Untuk itu diperlukan tersedianya suatu data dasar yang akurat dan aktual, untuk digunakan dalam menghitung kenaikan harga yang wajar. Dalam kaitan ini kondisi yang diharapkan adalah terjadinya kenaikan harga BBM yang relatif lambat atau gradual. Karena kenaikan harga minyak yang tinggi, pada akhirnya akan memberikan dampak langsung terhadap kehidupan masyarakat miskin di Filipina.
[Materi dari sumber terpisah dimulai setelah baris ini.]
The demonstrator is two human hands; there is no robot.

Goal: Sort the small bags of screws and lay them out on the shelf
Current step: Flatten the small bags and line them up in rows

Presiden Arroyo juga menghimbau agar negara-negara Anggota OPEC dan Non-OPEC di kawasan Asia dan Afrika bekerja sama dalam upaya menghentikan kenaikan harga minyak secara berkelanjutan, yang pada akhirnya berpotensi menciptakan dampak terburuk.
Terhadap tekanan publik yang menyorot kebijakan sektor migas, Pemerintahan Arroyo akan mempelajari dengan seksama Oil Deregulation Law untuk melihat apakah Undang-undang tersebut masih dapat mendukung tujuan serta kepentingan Negara Filipina. Atau sebaliknya perlu diamandemen sebagaimana yang saat ini digelorakan oleh kelompok oposisi. Deregulasi industri migas ke depan tergantung dari hasil kajian ini.

5. Proses Belajar
Pelajaran yang dapat dipetik dari fenomena Filipina adalah bahwa suatu kebijakan deregulasi sektor Migas dengan pilar untuk menciptakan iklim kompetisi bagi para pelaku industri minyak dan menghapuskan subsidi harga BBM yang telah berjalan secara mulus pada kondisi harga minyak yang wajar. Namun, pada kondisi bervolatilitasnya harga minyak yang tinggi, menjadi kurang mempunyai alat pengaman. Pada saat itulah publik mulai menyalahkan deregulasi, walaupun sebelumnya telah berjalan, di samping itu mereka mendambakan kembali ke era kebijakan harga regulasi (regulated price) melalui mekanisme subsidi harga.

Anatomi dan pengendali mekanisme (driving force mechanism) dan solusi jangka pendek dan panjang terhadap krisis energi-BBM yang terjadi di Filipina pada bulan Maret dan April 2005, walaupun berbeda dalam sekala dan kompleksitasnya dengan kondisi Indonesia. Namun dapat digunakan sebagai salah satu referensi dan proses belajar dalam mengantisipasi krisis BBM yang terjadi saat ini.